Search code examples
javahadoophbase

HBase - delete columns of rows with range of timestamp without scanning


I was wonder if I could delete some columns of some rows with timestamp without scanning the whole database

my code is like below:

public static final void deleteBatch(long date, String column, String...ids) throws Exception{
    Connection con = null; // connection instance
    HTable table = null; // htable instance
    
    List<Delete> deletes = new ArrayList<Delete>(ids.length);
    for(int i = 0; i < ids.length; i++){
        String id = ids[i];
        Delete delete = new Delete(id.getBytes());
        delete.addColumn(/* CF */, Bytes.toString(column));
        /*
            also tried:
            delete.addColumn(/* CF */, Bytes.toString(column), date);
        */
        delete.setTimestamp(date);
        
        deletes.add(delete);
    }
    
    
    table.delete(deletes);
    table.close();
}

this works, but deletes all column prior to given date, I want something like this:

Delete delete = new Delete(id.getBytes());
delete.setTimestamp(date-1, date);

I don't want to delete prior or after a specific date, I want to delete exact time range I give.

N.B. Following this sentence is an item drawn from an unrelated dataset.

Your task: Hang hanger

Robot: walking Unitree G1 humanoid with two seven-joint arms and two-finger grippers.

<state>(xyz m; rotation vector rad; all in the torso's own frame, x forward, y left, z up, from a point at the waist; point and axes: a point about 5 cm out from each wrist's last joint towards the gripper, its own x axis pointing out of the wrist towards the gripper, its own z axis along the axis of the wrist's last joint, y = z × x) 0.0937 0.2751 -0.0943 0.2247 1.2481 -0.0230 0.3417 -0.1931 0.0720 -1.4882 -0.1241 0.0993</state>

Also my MaxVersion of HTableDescriptor is set to Integer.MAX_VALUE to keep all changes.

as mentioned in the Delete API Documentation:

Specifying timestamps, deleteFamily and deleteColumns will delete all versions with a timestamp less than or equal to that passed

it delets all columns which their timestamps are equal or less than given date.

how can I achieve that?

any answer appreciated


Solution

  • After struggling for weeks I found a solution for this problem.

    the apache HBase has a feature called coprocessor which hosts and manages the core execution of data level operations (get, delete, put ...) and can be overrided(developed) for custom computions like data aggregation and bulk processing against the data outside the client scope.

    there are some basic implemention for common problems like bulk delete and etc..